|
Ein Leben in Bildern
Richard Wagners Leben als Comic? Das kann doch nicht ernst gemeint sein, werden sich viele Wagner-Liebhaber kopfschüttelnd abwenden. Doch halt. Warum eigentlich nicht? „Was in Texten teils umständlich beschrieben werden muss – ohne die Gewissheit zu haben, dass im Kopf des Lesers auch wirklich ein angemessenes Bild erzeugt wird – funktioniert im Comic ganz selbstverständlich – und ist dabei nicht annähernd so aufwändig zu bewerkstelligen wie im Film“, begründet Autor Andreas Völlinger den schmalen, großformatigen Band, den er gemeinsam mit der Zeichnerin Flavia Scuderi geschaffen hat. Er lässt die Geschichte mit der Uraufführung des Rienzi in Dresden beginnen und erzählt sie aus der Sicht des Hans von Bülow oder – wo das nicht möglich ist – aus Sicht des Off-Erzählers.
Wagner in den Wirren der Revolution von 1849: Was in vielen Biografien mit einer Randbemerkung oder wenigen Sätzen erledigt ist, findet sich hier in detailfreudigen, düsteren Bildern wieder, die den gesamthistorischen Kontext beleuchten. Natürlich muss sich auch dieses Werk auf Ausschnitte aus dem Leben des Komponisten beschränken, aber die Story ist so dicht gewebt, dass ein schlüssiges Ganzes entsteht. Den Anspruch Völlingers, die Personen in den Bildern zum Leben zu erwecken, erfüllt Scuderi. Und schafft darüber hinaus starke Eindrücke, wenn sie die Figuren der Opern mit der realen Handlung verflicht. Ganz stark: Das Venedig-Bild.

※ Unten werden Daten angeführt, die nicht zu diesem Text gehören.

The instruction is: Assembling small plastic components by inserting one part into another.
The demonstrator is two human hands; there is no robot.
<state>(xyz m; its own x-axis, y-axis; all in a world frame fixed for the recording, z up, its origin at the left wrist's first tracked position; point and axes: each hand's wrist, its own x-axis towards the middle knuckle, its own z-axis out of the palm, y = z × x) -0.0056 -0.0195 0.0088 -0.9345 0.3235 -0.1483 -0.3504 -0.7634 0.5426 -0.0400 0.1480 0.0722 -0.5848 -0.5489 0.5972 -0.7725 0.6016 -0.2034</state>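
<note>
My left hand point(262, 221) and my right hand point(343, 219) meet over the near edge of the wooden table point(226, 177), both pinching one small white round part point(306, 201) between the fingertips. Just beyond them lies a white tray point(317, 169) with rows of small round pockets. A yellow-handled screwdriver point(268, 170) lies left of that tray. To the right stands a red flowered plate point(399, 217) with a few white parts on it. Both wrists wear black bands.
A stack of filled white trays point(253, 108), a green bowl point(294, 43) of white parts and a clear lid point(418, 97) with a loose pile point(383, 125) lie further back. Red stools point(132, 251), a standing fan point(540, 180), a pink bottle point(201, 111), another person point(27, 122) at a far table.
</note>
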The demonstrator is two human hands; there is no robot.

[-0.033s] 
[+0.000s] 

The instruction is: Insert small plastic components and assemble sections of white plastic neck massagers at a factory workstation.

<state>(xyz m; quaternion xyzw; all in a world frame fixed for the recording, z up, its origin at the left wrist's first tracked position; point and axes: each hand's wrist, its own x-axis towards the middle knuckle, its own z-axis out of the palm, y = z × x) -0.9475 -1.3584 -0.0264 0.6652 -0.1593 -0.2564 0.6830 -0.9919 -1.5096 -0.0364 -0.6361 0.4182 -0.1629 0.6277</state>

Behutsam hat der Autor die Sprache an die Moderne angepasst. „Hier und da haben auch ein paar Originalzitate Wagners oder zumindest Fragmente davon in den Dialog Eingang gefunden“, erzählt Völlinger und verrät damit dem Kenner, dass er von der „Vorliebe für belehrende Monologe, pathosgetränkte Reden, (selbst-)ironischen Humor, maßlos-dramatische Übertreibungen“ verschont bleibt. Damit eignet sich die Geschichte für Leserinnen und Leser jeden Alters.
Der Knesebeck-Verlag hat dem Comic eine hohe Wertigkeit verliehen. Kartonierter Einband, hervorragende Druckqualität und Fadenheftung sind Attribute, die heute nicht mehr selbstverständlich sind. Und unwillkürlich sieht man das Werk in Kinderzimmern, wo Papa es mit dem Erstgeborenen durchblättert und immer neue Geschichten erfindet oder auf die tollen Zeichnungen zeigt. Maximal läuft im Hintergrund noch die Musik Wagners. Oder du siehst schon die Aufkleber auf dem Buchrücken, weiße Zettel unter transparenter Klebefolie mit kryptischen Kürzeln, weil das Buch seit vielen Jahren Einzug in die Stadtbibliotheken gefunden hat.
Die Wagner-Liebhaber, die noch letzte Zweifel haben, werden auf die Seiten 44 bis 47 verwiesen. Da finden sich Erläuterungen zur Entstehung des Werks. Die dürften selbst den hartgesottensten Comic-Verweigerern Respekt abnötigen. Auch wenn Knesebeck sich das ordentlich bezahlen lässt.